__What is expected__
If you see a picture in the data below, omit it and copy the rest exactly.

*** Stored data Section Begins ***

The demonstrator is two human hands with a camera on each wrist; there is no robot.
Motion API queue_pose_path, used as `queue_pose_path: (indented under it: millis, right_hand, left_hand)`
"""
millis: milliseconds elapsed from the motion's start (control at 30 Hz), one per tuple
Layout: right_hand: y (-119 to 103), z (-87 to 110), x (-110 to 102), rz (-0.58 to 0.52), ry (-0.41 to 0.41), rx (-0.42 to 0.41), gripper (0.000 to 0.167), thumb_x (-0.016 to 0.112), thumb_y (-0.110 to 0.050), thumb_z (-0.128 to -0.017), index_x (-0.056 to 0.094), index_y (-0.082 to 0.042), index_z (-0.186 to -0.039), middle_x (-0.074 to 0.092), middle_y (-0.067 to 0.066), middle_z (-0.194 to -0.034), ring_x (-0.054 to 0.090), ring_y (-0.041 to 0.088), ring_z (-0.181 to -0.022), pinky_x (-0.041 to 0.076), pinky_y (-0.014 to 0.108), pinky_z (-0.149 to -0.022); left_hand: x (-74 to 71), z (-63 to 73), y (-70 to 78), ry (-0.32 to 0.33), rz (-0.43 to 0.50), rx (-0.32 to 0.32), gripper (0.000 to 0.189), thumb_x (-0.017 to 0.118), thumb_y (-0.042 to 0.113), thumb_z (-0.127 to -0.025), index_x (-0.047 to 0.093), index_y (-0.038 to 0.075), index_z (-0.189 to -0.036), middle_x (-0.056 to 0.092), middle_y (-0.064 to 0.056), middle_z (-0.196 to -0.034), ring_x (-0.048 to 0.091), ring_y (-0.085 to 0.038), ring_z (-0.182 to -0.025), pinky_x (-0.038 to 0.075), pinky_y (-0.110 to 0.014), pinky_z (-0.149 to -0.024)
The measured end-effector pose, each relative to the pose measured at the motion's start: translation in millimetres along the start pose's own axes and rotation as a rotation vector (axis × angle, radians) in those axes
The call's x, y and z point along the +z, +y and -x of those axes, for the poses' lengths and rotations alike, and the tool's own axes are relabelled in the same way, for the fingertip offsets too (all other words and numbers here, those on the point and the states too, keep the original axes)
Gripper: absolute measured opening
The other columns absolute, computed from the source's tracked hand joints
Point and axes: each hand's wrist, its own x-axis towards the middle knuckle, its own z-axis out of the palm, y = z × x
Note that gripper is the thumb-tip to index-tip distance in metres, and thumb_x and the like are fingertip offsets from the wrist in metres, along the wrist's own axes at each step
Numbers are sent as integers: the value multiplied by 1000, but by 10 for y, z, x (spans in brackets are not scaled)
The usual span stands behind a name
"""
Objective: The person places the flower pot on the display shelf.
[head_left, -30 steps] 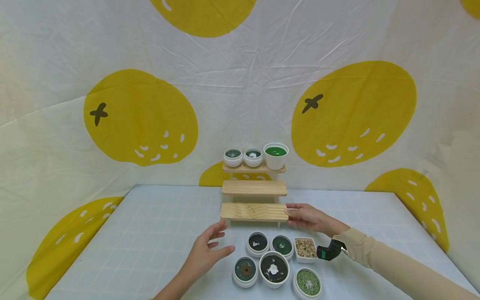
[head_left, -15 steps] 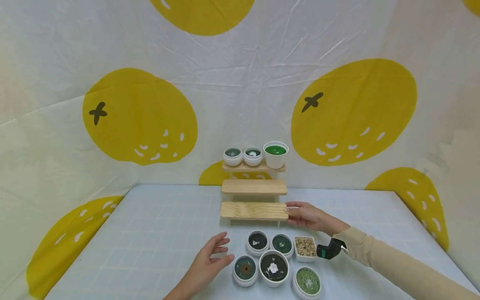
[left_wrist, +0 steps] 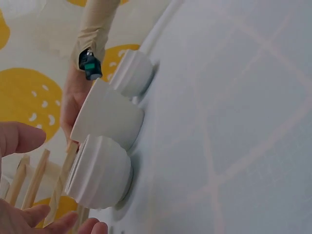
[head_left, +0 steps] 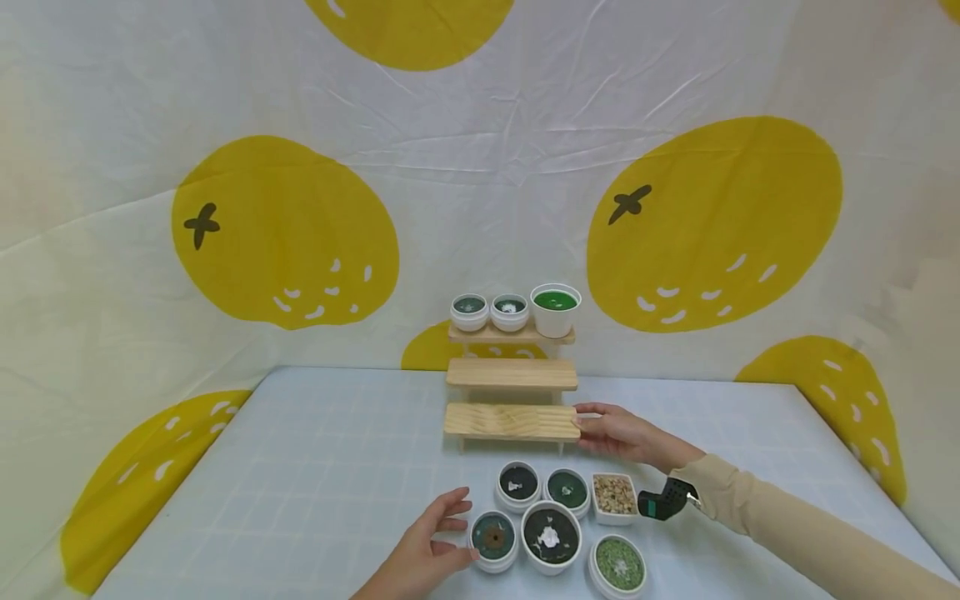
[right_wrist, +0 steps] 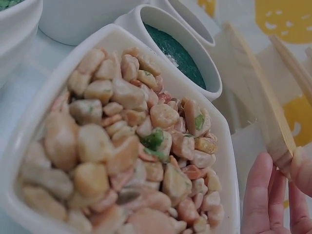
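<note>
A person's right hand [head_left: 618, 435] pinches one end of the lowest step [head_left: 512, 423] of a wooden stand [head_left: 512, 374], thumb against fingers, while the left hand [head_left: 420, 554] holds nothing, thumb and fingers parted wide at the near-left pot [head_left: 492, 536]. From where I stand, I cannot tell whether the thumb touches its rim. The large dark pot [head_left: 551, 540] sits just beside it on the pale cloth [head_left: 322, 475], short of the stand, with the pebble dish [head_left: 614, 494] off to the right.

The cluster looks tight enough for trouble: fingers closing carelessly could nudge one pot into the next and spill its filling. A dropped right wrist could catch the pebble dish with its black wristband [head_left: 666, 500]. A tug on the step, if the tiers are joined, which I cannot confirm, could jolt the green cup [head_left: 556, 302] and its two neighbours up top.

The lowest step's long axis runs left to right across the person's front; the tiers climb away toward the fruit-print backdrop [head_left: 517, 183]. The near-left pot stands upright, mouth up, its round form showing no long axis.
</note>
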Motion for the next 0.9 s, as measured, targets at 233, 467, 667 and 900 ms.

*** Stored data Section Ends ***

__Exercise output__
The demonstrator is two human hands with a camera on each wrist; there is no robot.
Motion API queue_pose_path, used as `queue_pose_path: (indented under it: millis, right_hand, left_hand)`
"""
millis: milliseconds elapsed from the motion's start (control at 30 Hz), one per tuple
Layout: right_hand: y (-119 to 103), z (-87 to 110), x (-110 to 102), rz (-0.58 to 0.52), ry (-0.41 to 0.41), rx (-0.42 to 0.41), gripper (0.000 to 0.167), thumb_x (-0.016 to 0.112), thumb_y (-0.110 to 0.050), thumb_z (-0.128 to -0.017), index_x (-0.056 to 0.094), index_y (-0.082 to 0.042), index_z (-0.186 to -0.039), middle_x (-0.074 to 0.092), middle_y (-0.067 to 0.066), middle_z (-0.194 to -0.034), ring_x (-0.054 to 0.090), ring_y (-0.041 to 0.088), ring_z (-0.181 to -0.022), pinky_x (-0.041 to 0.076), pinky_y (-0.014 to 0.108), pinky_z (-0.149 to -0.022); left_hand: x (-74 to 71), z (-63 to 73), y (-70 to 78), ry (-0.32 to 0.33), rz (-0.43 to 0.50), rx (-0.32 to 0.32), gripper (0.000 to 0.189), thumb_x (-0.017 to 0.118), thumb_y (-0.042 to 0.113), thumb_z (-0.127 to -0.025), index_x (-0.047 to 0.093), index_y (-0.038 to 0.075), index_z (-0.189 to -0.036), middle_x (-0.056 to 0.092), middle_y (-0.064 to 0.056), middle_z (-0.196 to -0.034), ring_x (-0.048 to 0.091), ring_y (-0.085 to 0.038), ring_z (-0.182 to -0.025), pinky_x (-0.038 to 0.075), pinky_y (-0.110 to 0.014), pinky_z (-0.149 to -0.024)
The measured end-effector pose, each relative to the pose measured at the motion's start: translation in millimetres along the start pose's own axes and rotation as a rotation vector (axis × angle, radians) in those axes
The call's x, y and z point along the +z, +y and -x of those axes, for the poses' lengths and rotations alike, and the tool's own axes are relabelled in the same way, for the fingertip offsets too (all other words and numbers here, those on the point and the states too, keep the original axes)
Gripper: absolute measured opening
The other columns absolute, computed from the source's tracked hand joints
Point and axes: each hand's wrist, its own x-axis towards the middle knuckle, its own z-axis out of the palm, y = z × x
Note that gripper is the thumb-tip to index-tip distance in metres, and thumb_x and the like are fingertip offsets from the wrist in metres, along the wrist's own axes at each step
Numbers are sent as integers: the value multiplied by 1000, but by 10 for y, z, x (spans in brackets are not scaled)
The usual span stands behind a name
"""
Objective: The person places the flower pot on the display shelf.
[head_left, -30 steps] 
[head_left, -15 steps] 
[left_wrist, +0 steps] 
[head_left, +0 steps] 
[right_wrist, +0 steps] 
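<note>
A person's right hand [head_left: 618, 435] pinches one end of the lowest step [head_left: 512, 423] of a wooden stand [head_left: 512, 374], thumb against fingers, while the left hand [head_left: 420, 554] holds nothing, thumb and fingers parted wide at the near-left pot [head_left: 492, 536]. From where I stand, I cannot tell whether the thumb touches its rim. The large dark pot [head_left: 551, 540] sits just beside it on the pale cloth [head_left: 322, 475], short of the stand, with the pebble dish [head_left: 614, 494] off to the right.

The cluster looks tight enough for trouble: fingers closing carelessly could nudge one pot into the next and spill its filling. A dropped right wrist could catch the pebble dish with its black wristband [head_left: 666, 500]. A tug on the step, if the tiers are joined, which I cannot confirm, could jolt the green cup [head_left: 556, 302] and its two neighbours up top.

The lowest step's long axis runs left to right across the person's front; the tiers climb away toward the fruit-print backdrop [head_left: 517, 183]. The near-left pot stands upright, mouth up, its round form showing no long axis.
</note>
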Motion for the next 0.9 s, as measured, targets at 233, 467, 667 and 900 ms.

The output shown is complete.